Melissa Dettling, Montag, 14. Mai 2012
Sa 12. Mai 2012
Lara Lara
Im Mai 1948 wurde Israel gegründet, seither gibt es einen “jüdischen Staat”.
Melissa Dettling, Montag, 14. Mai 2012
Israel als “jüdisches Land” wird heute von vielen Juden als Erfüllung der eigenen Geschichte gesehen, die voller Verfolgungen und Wanderungen war. Doch dieser Staat hat eine große nicht-jüdische, palästinensisch-arabische Minderheit, die im Wachstum begriffen ist. Je nachdem, ob Israel die derzeit besetzten Gebiete annektiert oder die Gründung eines eigenständigen palästinensisch-arabischen Staat befördert, wird diese nicht-jüdische Minderheit rascher oder weniger rasch wachsen. Ob Israel also noch in 50 Jahren ein “jüdischer Staat” sein wird, oder ein Land mit einer vielfältig gemischten Bevölkerung, weiß niemand so genau. Und ob Juden in diesem Land dann in Frieden werden leben können, weiß heute ebenso wenig jemand zu sagen. In der Geschichte gab es Zeiten, in denen es ein “jüdisches Land” gab, und Zeiten, in denen das nicht so war. Das Judentum kennt beides und kann mit beidem leben. Mal besser mal schlechter.
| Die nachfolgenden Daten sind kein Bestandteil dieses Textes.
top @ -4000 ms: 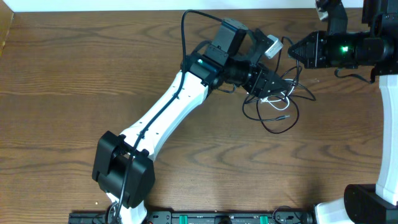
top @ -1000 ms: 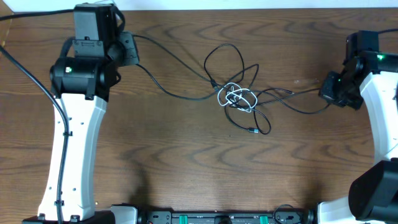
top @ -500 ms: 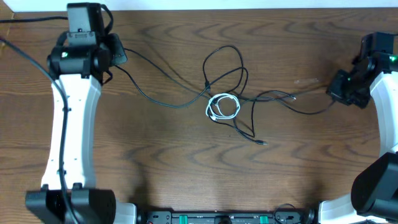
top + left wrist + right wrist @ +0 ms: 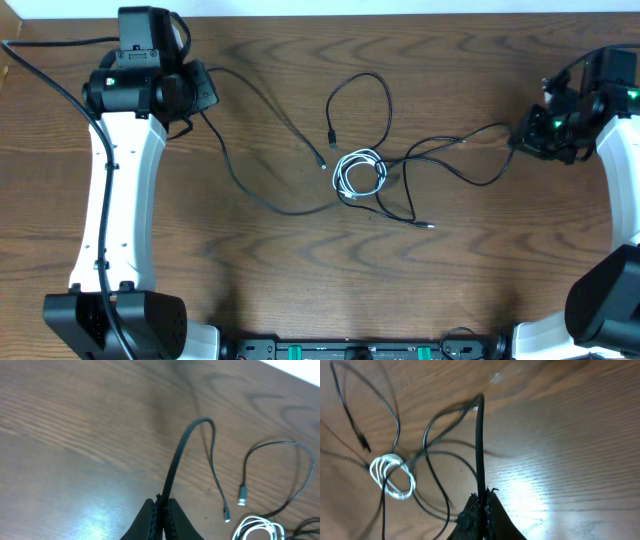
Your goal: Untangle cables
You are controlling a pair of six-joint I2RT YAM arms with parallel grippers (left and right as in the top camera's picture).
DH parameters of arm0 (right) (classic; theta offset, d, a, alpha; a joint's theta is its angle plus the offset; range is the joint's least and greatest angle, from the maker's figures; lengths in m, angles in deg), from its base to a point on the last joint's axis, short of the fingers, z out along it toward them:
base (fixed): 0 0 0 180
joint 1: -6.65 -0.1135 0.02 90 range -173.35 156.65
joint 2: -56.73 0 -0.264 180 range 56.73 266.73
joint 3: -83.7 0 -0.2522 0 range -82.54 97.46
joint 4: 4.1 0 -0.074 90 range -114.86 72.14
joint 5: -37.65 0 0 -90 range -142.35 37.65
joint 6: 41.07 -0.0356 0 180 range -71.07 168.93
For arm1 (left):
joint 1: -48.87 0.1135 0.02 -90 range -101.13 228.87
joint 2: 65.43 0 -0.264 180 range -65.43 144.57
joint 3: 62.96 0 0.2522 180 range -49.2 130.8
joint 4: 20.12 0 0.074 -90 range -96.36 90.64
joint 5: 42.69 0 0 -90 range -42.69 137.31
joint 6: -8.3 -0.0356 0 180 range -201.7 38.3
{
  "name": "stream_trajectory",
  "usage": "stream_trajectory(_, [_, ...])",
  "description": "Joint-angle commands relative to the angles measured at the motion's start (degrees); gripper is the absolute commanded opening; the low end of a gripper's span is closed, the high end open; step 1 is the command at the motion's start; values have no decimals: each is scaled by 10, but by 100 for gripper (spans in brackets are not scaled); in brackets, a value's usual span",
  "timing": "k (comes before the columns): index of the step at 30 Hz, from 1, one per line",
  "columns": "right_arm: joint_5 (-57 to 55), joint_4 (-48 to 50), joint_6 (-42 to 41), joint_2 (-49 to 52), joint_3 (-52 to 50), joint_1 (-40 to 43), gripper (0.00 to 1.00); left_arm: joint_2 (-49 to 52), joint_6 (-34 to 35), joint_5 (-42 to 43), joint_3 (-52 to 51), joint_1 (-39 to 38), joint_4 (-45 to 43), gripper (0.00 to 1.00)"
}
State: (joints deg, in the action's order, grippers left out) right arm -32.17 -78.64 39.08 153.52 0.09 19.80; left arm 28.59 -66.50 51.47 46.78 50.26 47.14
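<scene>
Overhead: cables (image 4: 341,177) tangled on table (image 4: 300,290).

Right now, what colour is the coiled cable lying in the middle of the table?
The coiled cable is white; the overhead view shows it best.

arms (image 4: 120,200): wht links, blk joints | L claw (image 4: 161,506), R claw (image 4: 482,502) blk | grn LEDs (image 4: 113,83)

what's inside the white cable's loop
Bare table and black cable strands crossing the white cable's loop. Whether they pass over or under it is too fine to tell.
</scene>
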Motion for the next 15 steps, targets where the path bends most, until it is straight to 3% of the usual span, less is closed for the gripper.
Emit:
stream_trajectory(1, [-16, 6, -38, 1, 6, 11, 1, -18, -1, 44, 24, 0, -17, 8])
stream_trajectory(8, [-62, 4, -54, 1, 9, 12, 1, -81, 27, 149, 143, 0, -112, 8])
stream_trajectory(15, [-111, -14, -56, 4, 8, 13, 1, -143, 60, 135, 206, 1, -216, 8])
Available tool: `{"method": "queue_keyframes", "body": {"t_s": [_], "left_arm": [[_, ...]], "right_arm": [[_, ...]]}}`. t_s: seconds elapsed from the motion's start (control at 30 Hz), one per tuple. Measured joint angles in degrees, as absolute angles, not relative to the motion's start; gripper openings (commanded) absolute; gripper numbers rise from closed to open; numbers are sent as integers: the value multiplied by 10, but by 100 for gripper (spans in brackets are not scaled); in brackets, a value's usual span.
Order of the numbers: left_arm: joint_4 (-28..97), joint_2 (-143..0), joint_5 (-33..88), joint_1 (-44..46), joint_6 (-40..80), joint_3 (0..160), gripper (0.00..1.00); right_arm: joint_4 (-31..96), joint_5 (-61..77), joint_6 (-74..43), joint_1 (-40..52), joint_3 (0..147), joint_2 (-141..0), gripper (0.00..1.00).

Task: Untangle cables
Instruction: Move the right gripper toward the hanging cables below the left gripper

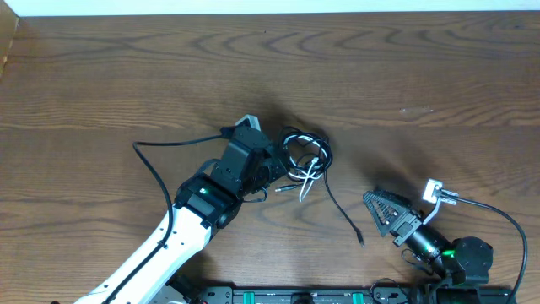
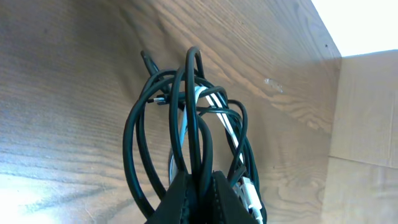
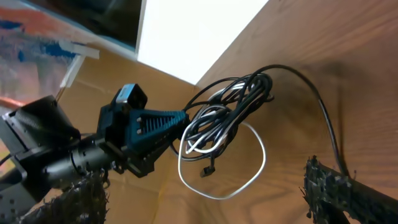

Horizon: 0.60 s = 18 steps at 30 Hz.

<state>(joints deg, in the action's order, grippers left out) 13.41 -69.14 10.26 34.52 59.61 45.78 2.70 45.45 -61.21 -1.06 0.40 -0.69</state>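
Wooden table [image 1: 354, 76]: brown, grained, is spanning the whole scene. Cardboard panel [image 2: 367, 112]: tan, is standing along one table edge.

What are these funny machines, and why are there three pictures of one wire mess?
They are two robot arms at a wooden table. Each ends in a gripper, a pincer with two fingers. One picture looks down from above. The other two come from small cameras on the arms' wrists, so things look very close. The mess is a bundle of thin cables, mostly black, with one white cord looping out. The left gripper is pinched shut on the black loops. One black cord trails away across the table. The right gripper is open and holds nothing. The job is untangling them.
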Motion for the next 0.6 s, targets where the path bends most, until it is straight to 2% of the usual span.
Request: {"method": "queue_keyframes", "body": {"t_s": [0.37,0.6], "left_arm": [[132,-691,104,345,600,458,8],[97,-692,103,345,602,458,8]], "right_arm": [[-63,420,-518,-11,4,-7,99],[-59,391,-511,-11,29,-38,92]]}}
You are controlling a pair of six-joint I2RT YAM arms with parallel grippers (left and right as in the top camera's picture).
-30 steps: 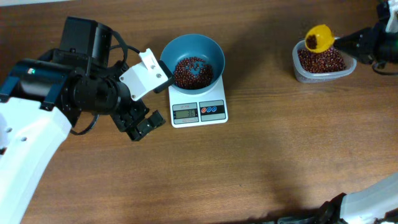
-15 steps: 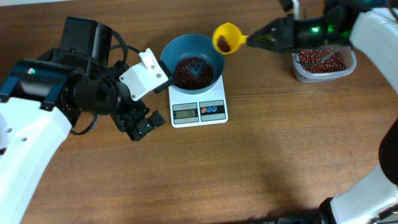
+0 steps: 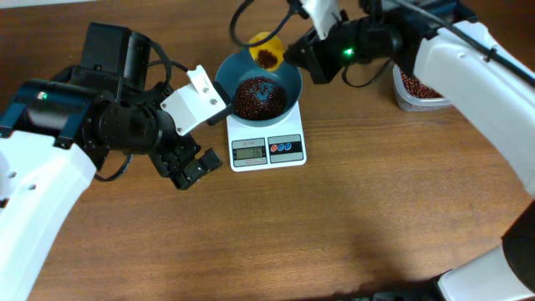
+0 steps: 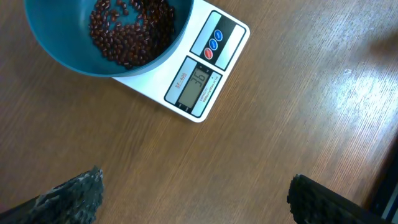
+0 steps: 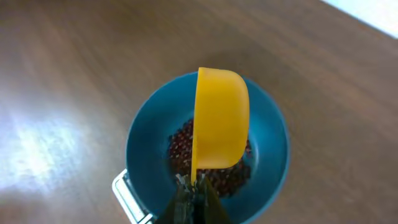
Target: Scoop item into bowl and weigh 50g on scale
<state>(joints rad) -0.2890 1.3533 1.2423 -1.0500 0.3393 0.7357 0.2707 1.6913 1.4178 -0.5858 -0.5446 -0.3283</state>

Hanno Loewy, Montag, 14. Mai 2012
Sa 12. Mai 2012
Helena
Liebe Helena,
Was meinst du? Etwa so gross wie du? Oder vielleicht ein bisschen grösser? Ich würd meinen, so irgendwo zwischen einem und zwei Metern.
Melissa Dettling, Montag, 14. Mai 2012
Sa 12. Mai 2012
Tabea
Liebe Tabea,
Das ist eine schwierige Frage, die sich nicht in zwei Sätzen beantworten lässt. Juden wurden nicht überall und zu allen Zeiten verfolgt, jedoch nicht erst im 2. Weltkrieg, auf den du deine Frage wahrscheinlich beziehst, sondern auch schon vorher. Die Juden waren in der christlichen Gesellschaft eine Minderheit, das heisst in Unterzahl. In solchen Situationen passierte oft das, was du wahrscheinlich auch kennst: wenn zwei in der Überzahl sind und sich dadurch mächtiger fühlen, schliessen sie gerne einen dritten aus, von dem sie meinen, er sei anders als sie.
Melissa Dettling, Montag, 14. Mai 2012
Siehe obige Frage zum Rabbiner. Auch der Kantor muss nicht ausdrücklich, aber er sollte verheiratet sein.